What to produce -> List all lines of the data containing the word "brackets".

Records from a collection ->
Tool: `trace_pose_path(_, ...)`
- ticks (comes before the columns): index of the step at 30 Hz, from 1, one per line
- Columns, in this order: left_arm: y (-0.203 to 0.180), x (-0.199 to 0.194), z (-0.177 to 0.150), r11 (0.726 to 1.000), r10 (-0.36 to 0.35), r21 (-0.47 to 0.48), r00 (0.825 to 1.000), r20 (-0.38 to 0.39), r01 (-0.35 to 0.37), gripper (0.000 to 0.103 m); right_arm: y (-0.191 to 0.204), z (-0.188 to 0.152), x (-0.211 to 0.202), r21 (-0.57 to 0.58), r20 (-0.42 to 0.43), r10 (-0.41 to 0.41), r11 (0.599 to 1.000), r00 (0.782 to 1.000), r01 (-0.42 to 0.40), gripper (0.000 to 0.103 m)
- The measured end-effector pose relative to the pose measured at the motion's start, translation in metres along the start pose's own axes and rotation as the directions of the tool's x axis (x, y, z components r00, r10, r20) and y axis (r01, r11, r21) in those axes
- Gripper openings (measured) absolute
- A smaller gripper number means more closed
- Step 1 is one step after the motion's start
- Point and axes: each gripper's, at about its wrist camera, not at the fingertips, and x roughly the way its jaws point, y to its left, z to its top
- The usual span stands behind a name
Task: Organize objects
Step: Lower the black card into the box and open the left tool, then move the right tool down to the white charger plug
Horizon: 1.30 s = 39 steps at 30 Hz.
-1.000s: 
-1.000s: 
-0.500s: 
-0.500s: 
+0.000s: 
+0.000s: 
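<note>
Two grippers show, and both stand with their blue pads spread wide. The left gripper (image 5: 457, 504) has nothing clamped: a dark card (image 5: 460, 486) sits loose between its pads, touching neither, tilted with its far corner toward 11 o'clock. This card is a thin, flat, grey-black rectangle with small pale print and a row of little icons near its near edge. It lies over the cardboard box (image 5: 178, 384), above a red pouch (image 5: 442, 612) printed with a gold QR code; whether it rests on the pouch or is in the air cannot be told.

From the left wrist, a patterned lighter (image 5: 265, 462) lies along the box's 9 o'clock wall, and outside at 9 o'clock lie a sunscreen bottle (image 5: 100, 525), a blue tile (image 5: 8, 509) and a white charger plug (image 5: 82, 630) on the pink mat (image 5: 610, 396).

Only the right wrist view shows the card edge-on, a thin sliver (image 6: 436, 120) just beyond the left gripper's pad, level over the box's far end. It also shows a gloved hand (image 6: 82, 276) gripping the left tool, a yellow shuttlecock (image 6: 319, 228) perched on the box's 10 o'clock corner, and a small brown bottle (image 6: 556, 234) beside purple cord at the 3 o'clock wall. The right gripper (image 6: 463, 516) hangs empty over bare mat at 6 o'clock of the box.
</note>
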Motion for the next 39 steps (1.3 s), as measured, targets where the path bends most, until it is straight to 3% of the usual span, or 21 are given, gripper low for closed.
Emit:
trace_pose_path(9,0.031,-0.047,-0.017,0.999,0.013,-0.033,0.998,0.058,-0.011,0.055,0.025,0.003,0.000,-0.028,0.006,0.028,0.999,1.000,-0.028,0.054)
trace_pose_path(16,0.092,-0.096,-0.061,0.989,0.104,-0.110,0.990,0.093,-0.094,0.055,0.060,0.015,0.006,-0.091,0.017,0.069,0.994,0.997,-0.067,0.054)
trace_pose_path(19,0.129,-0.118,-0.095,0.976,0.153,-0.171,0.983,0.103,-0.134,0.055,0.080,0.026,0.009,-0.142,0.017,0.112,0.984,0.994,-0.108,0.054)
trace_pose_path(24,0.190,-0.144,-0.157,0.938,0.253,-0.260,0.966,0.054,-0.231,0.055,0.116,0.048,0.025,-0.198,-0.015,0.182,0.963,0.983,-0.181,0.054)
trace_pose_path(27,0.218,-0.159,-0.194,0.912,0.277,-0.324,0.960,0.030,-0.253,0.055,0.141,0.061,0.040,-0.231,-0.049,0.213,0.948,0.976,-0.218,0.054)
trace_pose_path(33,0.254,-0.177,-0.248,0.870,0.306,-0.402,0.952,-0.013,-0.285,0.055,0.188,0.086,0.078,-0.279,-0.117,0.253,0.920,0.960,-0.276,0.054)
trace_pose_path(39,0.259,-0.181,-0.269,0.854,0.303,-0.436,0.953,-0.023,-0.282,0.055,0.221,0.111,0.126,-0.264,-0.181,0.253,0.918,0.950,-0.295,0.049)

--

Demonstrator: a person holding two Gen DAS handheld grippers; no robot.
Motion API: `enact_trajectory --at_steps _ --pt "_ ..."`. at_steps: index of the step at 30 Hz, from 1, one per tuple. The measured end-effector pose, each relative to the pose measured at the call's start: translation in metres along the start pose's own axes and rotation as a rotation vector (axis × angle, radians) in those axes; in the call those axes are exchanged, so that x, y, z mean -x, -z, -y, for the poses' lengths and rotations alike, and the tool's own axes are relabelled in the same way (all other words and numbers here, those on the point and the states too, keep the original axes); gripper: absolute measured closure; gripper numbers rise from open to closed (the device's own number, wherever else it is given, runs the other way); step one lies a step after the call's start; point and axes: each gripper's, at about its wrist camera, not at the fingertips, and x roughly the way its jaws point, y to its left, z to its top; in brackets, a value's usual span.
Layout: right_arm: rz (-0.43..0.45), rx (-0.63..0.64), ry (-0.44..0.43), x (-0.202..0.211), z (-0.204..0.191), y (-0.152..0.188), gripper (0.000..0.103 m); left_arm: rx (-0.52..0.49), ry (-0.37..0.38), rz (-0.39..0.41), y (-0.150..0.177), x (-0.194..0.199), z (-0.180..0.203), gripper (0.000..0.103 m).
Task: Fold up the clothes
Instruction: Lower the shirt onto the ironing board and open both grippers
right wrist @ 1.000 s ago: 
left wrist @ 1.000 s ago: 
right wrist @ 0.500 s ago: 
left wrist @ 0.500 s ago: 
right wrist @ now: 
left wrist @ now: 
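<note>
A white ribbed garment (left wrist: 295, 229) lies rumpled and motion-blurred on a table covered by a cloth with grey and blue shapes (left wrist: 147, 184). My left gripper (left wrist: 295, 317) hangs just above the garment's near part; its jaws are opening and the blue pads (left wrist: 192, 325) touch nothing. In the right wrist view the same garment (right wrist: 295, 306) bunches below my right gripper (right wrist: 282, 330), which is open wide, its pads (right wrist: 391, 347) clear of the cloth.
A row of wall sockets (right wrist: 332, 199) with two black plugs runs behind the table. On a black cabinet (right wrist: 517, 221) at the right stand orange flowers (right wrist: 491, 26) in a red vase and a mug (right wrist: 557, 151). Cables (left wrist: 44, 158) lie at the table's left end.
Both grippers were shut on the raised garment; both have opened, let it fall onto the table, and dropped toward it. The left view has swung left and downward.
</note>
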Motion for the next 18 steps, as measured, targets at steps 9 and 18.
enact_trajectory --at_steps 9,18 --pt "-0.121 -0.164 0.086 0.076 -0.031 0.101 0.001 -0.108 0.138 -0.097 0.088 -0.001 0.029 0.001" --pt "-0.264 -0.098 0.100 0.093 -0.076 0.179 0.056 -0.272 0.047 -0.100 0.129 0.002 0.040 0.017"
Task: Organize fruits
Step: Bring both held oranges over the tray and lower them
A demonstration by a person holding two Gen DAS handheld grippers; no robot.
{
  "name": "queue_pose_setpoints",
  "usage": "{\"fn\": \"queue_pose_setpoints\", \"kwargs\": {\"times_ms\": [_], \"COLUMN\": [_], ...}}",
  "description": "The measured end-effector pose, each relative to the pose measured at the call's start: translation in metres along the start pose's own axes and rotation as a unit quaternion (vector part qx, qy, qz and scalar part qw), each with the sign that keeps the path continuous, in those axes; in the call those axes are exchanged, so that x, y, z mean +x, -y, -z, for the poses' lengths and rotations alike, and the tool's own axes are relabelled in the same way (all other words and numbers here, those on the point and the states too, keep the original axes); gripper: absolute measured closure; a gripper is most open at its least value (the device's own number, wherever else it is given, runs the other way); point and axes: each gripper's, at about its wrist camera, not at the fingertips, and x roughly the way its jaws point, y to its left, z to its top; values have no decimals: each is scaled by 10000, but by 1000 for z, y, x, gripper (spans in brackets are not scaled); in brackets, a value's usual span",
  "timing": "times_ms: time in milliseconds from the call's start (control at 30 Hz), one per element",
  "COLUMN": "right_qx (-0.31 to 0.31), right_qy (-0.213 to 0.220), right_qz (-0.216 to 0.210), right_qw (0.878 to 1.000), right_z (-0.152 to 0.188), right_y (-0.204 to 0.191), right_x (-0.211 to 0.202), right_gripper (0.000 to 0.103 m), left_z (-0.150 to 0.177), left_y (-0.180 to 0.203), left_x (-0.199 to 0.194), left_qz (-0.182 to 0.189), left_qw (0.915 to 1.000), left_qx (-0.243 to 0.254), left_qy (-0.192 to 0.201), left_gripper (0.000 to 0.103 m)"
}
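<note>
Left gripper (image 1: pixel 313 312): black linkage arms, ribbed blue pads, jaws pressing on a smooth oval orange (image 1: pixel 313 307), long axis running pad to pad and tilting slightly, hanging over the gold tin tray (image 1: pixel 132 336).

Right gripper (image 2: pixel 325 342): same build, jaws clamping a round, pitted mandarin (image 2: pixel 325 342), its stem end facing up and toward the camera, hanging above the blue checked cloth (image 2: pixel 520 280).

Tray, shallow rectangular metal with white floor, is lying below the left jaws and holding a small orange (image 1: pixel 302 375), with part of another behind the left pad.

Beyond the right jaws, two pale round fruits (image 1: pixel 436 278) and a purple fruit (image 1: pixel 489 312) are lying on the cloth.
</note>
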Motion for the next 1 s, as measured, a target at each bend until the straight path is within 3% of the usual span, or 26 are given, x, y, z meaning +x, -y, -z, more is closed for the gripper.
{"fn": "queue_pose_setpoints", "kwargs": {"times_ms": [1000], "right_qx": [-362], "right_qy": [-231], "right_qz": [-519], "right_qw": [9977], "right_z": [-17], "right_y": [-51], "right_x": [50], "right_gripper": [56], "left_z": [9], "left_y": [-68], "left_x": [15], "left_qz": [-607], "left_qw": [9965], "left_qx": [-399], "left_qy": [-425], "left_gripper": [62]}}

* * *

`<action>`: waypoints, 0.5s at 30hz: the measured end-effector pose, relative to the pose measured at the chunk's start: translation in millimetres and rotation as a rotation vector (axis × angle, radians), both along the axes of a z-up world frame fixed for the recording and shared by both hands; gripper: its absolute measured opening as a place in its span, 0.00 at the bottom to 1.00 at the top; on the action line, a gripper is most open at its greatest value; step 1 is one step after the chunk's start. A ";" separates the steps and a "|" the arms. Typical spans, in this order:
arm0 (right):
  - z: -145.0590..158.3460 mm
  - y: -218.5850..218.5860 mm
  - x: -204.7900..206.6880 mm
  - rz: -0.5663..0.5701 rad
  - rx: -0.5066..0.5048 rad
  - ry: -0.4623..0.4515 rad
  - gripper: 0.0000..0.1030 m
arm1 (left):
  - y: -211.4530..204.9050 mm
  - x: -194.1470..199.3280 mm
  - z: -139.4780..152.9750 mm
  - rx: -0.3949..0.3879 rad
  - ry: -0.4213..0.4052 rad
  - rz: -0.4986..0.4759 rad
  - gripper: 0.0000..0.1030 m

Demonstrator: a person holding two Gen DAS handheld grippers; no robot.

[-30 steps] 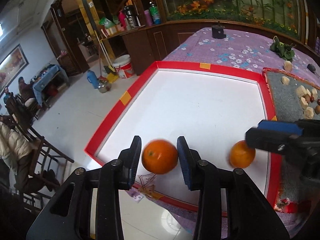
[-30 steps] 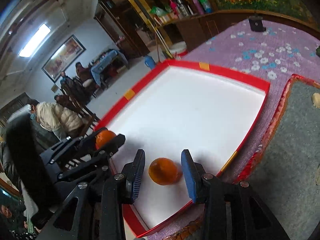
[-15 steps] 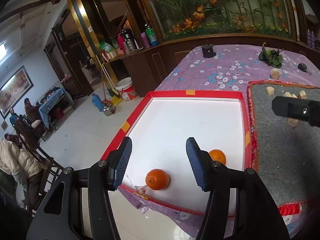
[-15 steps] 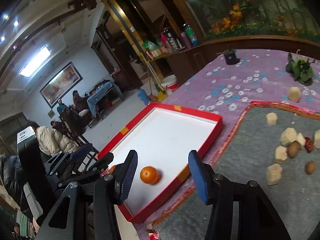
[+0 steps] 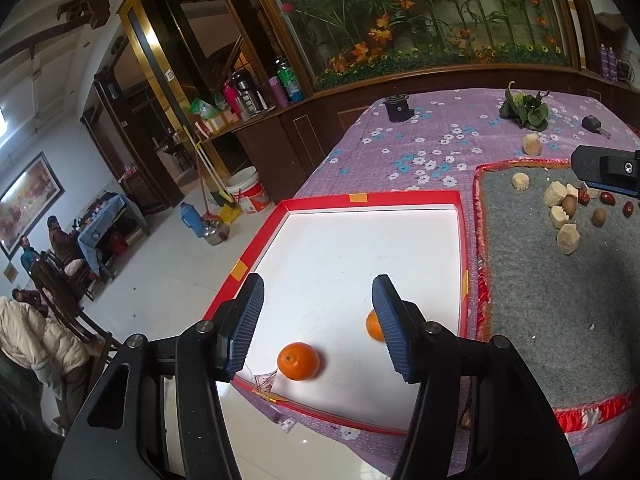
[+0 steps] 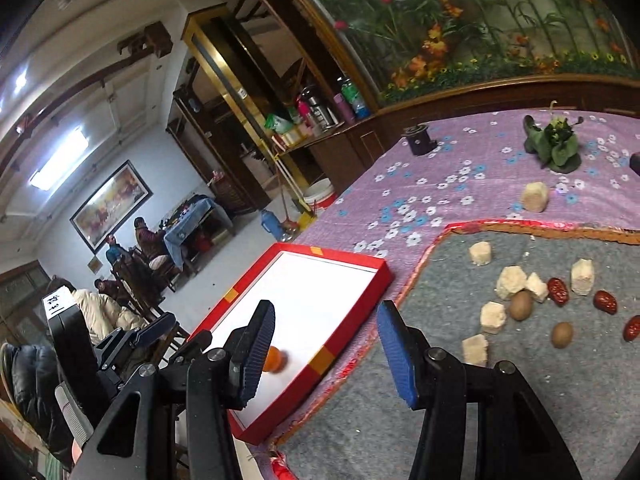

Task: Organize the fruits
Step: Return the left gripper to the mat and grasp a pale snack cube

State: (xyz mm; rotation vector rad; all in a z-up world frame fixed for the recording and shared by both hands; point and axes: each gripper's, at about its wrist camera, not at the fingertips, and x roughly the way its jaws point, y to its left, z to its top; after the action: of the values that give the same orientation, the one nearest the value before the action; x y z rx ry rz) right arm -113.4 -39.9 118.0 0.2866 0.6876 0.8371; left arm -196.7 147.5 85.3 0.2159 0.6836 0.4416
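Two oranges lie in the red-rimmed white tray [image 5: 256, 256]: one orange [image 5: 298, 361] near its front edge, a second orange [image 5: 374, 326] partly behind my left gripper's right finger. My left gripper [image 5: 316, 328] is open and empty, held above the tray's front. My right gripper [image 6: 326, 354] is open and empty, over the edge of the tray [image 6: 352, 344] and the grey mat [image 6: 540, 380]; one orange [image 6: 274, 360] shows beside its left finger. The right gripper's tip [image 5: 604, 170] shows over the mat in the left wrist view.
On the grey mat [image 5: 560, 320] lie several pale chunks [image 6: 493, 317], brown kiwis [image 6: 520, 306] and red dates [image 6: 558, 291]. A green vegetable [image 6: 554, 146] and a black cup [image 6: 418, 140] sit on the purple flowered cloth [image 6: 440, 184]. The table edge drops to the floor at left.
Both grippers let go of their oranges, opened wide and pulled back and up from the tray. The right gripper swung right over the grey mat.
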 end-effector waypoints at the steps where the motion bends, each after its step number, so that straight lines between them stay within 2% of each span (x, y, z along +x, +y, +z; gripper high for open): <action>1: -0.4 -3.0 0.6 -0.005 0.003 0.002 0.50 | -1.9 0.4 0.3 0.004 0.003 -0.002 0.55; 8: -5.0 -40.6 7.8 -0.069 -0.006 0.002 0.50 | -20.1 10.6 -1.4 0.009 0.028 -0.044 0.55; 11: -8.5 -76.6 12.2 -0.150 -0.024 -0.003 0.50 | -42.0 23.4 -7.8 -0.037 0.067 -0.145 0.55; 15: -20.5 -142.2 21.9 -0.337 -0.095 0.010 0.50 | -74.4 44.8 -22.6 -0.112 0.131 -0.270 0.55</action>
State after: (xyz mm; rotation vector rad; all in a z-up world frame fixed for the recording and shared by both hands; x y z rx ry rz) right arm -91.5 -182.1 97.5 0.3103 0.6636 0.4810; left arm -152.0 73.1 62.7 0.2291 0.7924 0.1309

Response to the exercise ->
Motion API: `enact_trajectory --at_steps _ --pt "_ ..."`. at_steps: index of the step at 30 Hz, from 1, one per tuple. The measured end-effector pose, each relative to the pose measured at the call's start: translation in metres along the start pose's own axes and rotation as a rotation vector (axis × angle, radians) in those axes; in the call those axes are exchanged, so that x, y, z mean -x, -z, -y, for the poses' lengths and rotations alike, and the tool's own axes are relabelled in the same way (all other words and numbers here, those on the point and the states too, keep the original axes); gripper: absolute measured closure; gripper numbers rise from open to closed (the device's own number, wherever else it is given, runs the other way); step one lies a step after the call's start; point and axes: each gripper's, at about its wrist camera, not at the fingertips, and x roughly the way its jaws point, y to its left, z to its top; in brackets, a value's usual span.
  "description": "The measured end-effector pose, each relative to the pose measured at the call's start: translation in metres along the start pose's own axes and rotation as a unit quaternion (vector part qx, qy, qz and scalar part qw), each with the sign that keeps the path continuous, in those axes; in the call those axes are exchanged, so that x, y, z mean +x, -y, -z, for the poses' lengths and rotations alike, and the tool's own axes are relabelled in the same way (all other words and numbers here, those on the point and the states too, keep the original axes); gripper: absolute measured closure; a gripper is most open at its least value (the device's own number, wherever else it is given, runs the other way); point and axes: each gripper's, at about its wrist camera, not at the fingertips, and x roughly the way its jaws point, y to its left, z to its top; values have no decimals: each is scaled by 10000, but by 1000 for z, y, x, gripper (spans in brackets are not scaled); in brackets, a value's usual span",

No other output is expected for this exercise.